Raw data below:

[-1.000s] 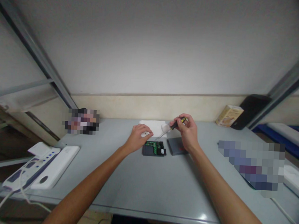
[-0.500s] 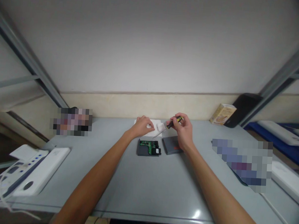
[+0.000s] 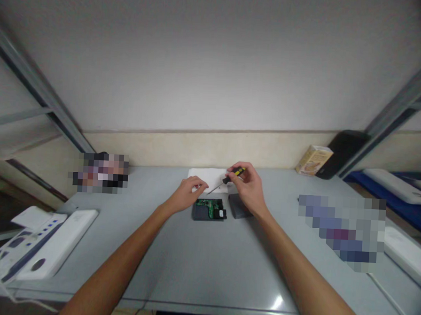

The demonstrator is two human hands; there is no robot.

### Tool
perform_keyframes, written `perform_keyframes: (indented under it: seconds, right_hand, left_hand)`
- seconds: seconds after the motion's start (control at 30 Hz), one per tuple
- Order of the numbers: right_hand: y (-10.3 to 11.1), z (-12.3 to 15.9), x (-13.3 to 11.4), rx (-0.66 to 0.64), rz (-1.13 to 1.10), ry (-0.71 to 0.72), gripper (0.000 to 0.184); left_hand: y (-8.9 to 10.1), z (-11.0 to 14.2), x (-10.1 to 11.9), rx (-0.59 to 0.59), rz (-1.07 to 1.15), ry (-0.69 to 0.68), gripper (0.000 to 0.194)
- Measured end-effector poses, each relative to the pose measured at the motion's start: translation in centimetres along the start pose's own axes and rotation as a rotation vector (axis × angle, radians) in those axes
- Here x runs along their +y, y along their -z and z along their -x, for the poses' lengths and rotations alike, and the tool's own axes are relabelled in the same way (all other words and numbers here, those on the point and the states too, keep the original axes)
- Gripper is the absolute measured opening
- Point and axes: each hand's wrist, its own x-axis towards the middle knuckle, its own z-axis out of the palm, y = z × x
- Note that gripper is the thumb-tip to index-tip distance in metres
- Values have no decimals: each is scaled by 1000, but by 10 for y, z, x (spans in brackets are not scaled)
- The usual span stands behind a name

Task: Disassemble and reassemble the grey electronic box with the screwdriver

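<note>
My right hand (image 3: 249, 185) is closed around the black and yellow handle of a screwdriver (image 3: 238, 171). Its thin shaft slants down to the left, and the tip is close to the fingertips of my left hand (image 3: 191, 190). Thumb and forefinger of that hand are pinched together; anything between them is too small to make out. Just below lies a dark grey open casing (image 3: 201, 213) with a green circuit board (image 3: 213, 205) showing in it. A second dark grey casing part (image 3: 236, 207) lies under my right wrist, partly covered. Behind both hands is a white paper sheet (image 3: 213, 175).
On the grey table (image 3: 205, 260), a white power-bank-like slab (image 3: 63, 244) and a printed white box (image 3: 18, 244) with a cable lie left. A yellow carton (image 3: 314, 160) leans by a black panel (image 3: 345, 153) at the back right. Blurred items lie on both sides.
My right hand has moved left with the screwdriver, bringing its tip toward my left hand. My left hand has shifted down and left. The white lump seen on the paper no longer shows.
</note>
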Motion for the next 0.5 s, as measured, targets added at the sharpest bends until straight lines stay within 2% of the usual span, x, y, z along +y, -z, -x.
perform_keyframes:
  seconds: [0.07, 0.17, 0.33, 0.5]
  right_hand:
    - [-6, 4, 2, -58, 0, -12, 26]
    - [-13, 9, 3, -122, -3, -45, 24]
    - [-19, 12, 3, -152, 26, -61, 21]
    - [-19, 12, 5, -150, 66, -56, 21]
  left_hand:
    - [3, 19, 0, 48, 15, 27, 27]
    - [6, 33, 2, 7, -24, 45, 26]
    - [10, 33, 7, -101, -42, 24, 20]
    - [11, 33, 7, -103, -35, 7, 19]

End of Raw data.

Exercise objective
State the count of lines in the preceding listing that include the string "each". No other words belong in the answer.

Your solution
3